Only one stretch of the data below is needed. Output the lines from the one with "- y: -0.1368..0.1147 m" up to and including the one with "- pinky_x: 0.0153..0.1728", exactly as they stand.

- SOURCE DATA
══════════
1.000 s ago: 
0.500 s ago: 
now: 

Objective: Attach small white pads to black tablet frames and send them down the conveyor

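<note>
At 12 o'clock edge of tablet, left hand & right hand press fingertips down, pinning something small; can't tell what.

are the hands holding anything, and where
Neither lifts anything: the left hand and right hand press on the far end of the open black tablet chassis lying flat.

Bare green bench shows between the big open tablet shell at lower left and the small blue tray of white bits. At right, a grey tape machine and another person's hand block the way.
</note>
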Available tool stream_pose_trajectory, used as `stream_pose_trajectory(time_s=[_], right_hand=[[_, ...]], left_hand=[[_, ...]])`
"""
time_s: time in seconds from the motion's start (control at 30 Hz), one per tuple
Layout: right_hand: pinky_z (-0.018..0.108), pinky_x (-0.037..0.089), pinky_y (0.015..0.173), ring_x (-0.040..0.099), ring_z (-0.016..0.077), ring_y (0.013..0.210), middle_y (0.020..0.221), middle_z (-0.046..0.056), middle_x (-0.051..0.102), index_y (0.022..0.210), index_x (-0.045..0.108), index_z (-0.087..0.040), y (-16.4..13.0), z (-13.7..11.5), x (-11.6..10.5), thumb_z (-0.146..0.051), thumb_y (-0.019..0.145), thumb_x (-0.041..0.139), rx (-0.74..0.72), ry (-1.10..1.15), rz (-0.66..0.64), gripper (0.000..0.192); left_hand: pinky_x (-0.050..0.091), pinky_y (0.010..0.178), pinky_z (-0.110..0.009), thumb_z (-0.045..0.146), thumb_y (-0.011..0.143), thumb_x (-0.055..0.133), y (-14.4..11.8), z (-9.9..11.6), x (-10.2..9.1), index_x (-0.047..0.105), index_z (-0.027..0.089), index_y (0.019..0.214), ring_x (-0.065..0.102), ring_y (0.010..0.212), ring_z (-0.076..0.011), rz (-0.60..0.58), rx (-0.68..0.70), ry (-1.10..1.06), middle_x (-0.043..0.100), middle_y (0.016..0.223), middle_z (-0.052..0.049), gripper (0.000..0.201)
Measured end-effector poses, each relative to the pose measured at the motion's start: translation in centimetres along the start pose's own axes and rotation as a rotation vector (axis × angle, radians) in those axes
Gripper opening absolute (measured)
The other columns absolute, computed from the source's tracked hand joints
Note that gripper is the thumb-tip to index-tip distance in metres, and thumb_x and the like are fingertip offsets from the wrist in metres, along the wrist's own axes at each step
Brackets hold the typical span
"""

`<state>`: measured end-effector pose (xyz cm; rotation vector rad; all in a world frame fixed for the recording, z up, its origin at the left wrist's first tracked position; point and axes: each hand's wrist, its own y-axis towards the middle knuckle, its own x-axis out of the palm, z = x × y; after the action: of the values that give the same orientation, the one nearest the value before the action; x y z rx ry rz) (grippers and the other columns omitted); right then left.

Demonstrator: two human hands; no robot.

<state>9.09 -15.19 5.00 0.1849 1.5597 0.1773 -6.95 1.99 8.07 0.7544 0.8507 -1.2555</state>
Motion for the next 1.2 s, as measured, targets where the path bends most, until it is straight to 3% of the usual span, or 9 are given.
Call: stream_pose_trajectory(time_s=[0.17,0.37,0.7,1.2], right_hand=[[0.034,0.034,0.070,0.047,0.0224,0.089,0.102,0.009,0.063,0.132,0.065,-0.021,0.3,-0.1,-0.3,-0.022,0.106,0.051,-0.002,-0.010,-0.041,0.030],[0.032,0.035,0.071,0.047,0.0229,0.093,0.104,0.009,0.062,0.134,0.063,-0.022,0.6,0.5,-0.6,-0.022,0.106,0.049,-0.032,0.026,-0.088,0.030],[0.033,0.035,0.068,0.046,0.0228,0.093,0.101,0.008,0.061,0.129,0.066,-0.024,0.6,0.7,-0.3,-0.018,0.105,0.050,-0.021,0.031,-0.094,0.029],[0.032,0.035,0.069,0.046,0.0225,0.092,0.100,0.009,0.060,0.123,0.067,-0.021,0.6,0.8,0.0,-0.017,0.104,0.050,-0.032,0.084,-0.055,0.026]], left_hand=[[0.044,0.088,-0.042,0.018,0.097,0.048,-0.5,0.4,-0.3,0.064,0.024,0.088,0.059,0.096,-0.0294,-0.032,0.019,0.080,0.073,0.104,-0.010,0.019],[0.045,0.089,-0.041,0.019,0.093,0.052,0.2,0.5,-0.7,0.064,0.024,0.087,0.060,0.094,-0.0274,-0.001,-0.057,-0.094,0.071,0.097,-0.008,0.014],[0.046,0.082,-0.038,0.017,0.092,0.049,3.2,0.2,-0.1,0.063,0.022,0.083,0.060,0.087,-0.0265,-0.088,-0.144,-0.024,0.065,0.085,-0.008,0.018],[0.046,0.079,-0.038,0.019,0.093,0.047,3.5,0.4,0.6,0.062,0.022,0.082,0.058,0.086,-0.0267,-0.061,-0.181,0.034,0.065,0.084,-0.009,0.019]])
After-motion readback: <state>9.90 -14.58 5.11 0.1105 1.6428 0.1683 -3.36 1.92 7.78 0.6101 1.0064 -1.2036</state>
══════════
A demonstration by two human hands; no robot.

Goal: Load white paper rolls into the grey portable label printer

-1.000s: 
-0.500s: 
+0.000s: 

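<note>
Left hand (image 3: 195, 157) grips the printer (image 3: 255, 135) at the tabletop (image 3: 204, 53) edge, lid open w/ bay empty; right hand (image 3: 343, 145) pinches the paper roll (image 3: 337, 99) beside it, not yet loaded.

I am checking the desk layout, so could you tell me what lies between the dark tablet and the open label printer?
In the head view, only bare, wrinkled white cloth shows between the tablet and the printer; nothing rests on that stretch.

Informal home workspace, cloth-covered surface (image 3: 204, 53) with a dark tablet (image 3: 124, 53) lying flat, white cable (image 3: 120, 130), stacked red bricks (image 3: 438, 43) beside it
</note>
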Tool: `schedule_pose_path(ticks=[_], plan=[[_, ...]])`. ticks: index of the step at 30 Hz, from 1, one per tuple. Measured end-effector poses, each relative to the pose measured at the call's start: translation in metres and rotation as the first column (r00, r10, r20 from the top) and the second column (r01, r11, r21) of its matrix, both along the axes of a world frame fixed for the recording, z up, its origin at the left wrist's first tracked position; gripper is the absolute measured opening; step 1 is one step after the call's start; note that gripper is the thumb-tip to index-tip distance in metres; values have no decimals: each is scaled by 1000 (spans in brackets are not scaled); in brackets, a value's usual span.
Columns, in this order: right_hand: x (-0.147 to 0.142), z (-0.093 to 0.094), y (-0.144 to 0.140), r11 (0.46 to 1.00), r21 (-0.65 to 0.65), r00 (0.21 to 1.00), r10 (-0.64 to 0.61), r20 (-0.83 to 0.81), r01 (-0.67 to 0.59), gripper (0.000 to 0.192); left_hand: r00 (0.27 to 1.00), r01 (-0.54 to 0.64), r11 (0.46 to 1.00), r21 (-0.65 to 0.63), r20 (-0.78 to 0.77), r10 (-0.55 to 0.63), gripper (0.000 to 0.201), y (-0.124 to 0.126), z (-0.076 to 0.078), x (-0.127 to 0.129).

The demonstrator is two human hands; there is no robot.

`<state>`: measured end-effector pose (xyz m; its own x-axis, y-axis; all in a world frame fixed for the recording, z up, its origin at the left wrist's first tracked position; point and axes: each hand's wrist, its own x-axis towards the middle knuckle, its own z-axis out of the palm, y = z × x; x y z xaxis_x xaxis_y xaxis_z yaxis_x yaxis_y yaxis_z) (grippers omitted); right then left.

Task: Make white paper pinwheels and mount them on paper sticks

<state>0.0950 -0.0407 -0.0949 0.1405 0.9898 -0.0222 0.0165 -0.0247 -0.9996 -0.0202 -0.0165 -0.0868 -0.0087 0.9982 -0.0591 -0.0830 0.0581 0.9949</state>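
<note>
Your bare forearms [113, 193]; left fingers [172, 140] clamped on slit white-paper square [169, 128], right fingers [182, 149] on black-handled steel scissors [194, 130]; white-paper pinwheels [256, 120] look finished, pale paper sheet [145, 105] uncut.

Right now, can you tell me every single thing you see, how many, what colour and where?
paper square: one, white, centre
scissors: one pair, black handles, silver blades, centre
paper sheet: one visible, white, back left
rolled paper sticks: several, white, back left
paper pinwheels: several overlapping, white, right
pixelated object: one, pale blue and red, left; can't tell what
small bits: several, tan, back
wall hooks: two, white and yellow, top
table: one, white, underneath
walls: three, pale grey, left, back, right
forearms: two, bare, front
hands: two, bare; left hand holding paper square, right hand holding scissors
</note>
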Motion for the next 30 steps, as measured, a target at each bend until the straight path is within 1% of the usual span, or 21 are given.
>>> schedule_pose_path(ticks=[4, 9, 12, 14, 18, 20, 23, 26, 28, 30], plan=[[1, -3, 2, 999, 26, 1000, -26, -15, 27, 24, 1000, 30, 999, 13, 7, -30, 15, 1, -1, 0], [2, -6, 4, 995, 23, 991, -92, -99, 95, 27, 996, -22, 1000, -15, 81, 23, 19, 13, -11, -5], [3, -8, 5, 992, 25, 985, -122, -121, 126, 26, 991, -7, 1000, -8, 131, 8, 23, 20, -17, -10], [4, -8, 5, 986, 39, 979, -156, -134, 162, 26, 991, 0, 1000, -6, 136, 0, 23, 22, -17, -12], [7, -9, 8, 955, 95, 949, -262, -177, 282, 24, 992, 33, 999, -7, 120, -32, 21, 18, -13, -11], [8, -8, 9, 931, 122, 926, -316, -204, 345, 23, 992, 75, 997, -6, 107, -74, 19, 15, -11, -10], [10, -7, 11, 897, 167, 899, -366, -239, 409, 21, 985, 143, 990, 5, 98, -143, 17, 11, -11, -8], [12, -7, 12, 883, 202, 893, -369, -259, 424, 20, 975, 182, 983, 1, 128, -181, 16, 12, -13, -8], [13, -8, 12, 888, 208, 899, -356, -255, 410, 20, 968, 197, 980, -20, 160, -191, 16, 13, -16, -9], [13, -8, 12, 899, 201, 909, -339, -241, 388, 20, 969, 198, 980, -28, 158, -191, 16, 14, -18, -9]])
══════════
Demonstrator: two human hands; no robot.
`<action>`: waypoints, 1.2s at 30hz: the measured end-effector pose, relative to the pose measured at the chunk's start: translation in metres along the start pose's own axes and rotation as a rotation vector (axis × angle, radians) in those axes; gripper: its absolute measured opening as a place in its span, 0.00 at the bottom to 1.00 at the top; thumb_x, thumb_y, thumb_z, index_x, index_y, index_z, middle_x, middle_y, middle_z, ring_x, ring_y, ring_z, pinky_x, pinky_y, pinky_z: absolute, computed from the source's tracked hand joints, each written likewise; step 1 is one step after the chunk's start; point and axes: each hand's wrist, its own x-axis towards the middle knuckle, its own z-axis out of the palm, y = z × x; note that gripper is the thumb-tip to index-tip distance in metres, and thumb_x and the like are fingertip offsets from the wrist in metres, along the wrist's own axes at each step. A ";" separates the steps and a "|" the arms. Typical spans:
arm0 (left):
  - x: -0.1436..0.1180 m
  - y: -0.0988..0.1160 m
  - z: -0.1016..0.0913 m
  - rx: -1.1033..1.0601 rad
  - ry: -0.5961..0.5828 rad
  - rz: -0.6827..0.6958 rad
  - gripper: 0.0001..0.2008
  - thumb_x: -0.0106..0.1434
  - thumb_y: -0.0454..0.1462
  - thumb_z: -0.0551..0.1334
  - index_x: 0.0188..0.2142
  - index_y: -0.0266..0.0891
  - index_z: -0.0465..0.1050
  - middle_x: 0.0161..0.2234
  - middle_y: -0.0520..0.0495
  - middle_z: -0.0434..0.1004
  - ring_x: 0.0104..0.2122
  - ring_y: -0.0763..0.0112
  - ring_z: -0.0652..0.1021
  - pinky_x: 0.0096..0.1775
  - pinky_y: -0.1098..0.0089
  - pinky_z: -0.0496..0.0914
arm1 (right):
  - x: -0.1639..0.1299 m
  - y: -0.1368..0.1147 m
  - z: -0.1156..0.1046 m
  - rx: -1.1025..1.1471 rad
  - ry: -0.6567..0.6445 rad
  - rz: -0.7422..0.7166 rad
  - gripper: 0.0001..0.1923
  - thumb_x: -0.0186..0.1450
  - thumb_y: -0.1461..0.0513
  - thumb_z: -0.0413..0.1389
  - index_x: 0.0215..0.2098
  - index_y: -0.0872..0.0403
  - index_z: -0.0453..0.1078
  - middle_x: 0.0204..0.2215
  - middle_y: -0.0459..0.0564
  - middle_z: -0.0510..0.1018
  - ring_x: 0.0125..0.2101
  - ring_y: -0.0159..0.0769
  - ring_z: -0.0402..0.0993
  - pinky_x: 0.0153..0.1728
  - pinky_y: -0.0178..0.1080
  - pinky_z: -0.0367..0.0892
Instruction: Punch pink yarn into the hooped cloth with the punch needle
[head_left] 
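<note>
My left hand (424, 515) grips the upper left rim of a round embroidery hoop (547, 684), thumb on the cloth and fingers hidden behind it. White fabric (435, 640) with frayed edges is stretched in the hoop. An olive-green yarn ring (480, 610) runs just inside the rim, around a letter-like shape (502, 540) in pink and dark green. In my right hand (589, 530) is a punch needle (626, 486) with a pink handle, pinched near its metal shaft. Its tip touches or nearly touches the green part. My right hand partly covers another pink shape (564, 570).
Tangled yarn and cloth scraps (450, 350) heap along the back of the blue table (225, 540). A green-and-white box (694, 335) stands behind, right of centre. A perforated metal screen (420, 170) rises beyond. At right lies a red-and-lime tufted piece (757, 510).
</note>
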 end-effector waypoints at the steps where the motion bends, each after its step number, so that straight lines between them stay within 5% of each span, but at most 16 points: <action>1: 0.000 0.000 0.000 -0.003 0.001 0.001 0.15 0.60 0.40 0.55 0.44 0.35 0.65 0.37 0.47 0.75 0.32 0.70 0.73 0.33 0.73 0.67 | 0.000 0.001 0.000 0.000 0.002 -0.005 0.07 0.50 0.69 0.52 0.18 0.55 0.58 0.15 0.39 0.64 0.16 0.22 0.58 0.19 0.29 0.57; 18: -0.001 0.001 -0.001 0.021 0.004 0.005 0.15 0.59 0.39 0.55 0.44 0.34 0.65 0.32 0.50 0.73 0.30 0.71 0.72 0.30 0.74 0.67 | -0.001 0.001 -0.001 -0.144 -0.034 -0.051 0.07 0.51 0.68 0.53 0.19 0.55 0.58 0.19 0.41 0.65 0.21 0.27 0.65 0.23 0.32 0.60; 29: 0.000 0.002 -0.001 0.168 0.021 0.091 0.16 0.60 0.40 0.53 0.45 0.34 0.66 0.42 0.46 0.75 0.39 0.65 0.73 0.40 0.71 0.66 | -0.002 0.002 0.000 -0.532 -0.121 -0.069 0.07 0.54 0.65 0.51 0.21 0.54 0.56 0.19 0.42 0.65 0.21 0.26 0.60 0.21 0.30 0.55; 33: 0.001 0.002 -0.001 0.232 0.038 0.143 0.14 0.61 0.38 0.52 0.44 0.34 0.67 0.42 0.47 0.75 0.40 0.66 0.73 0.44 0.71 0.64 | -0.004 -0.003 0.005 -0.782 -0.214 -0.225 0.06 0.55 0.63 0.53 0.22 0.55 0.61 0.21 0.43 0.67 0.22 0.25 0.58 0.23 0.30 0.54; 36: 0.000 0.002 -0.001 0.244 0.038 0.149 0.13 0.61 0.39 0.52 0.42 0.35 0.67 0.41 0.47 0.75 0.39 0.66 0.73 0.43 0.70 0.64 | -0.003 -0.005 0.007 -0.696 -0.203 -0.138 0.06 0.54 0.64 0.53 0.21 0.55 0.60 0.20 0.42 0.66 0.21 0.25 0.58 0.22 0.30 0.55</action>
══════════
- SOLUTION FOR THIS EXERCISE
  - y: -0.1368..0.1147 m
  - z: -0.1156..0.1046 m
  - rx: -1.1025..1.1471 rad
  - ry: -0.6567..0.6445 rad
  - rz: -0.7422..0.7166 rad
  - gripper: 0.0001..0.1923
  - thumb_x: -0.0186..0.1450
  - thumb_y: -0.1461..0.0513
  - thumb_z: -0.0413..0.1389
  - index_x: 0.0215..0.2098
  - index_y: -0.0872..0.0403
  - index_z: -0.0453..0.1078
  - middle_x: 0.0204..0.2215
  - middle_y: -0.0459..0.0564
  - middle_z: -0.0510..0.1018
  - ring_x: 0.0125..0.2101
  - ring_y: -0.0159..0.0769
  - ring_z: -0.0402..0.0993
  - pinky_x: 0.0153..0.1728

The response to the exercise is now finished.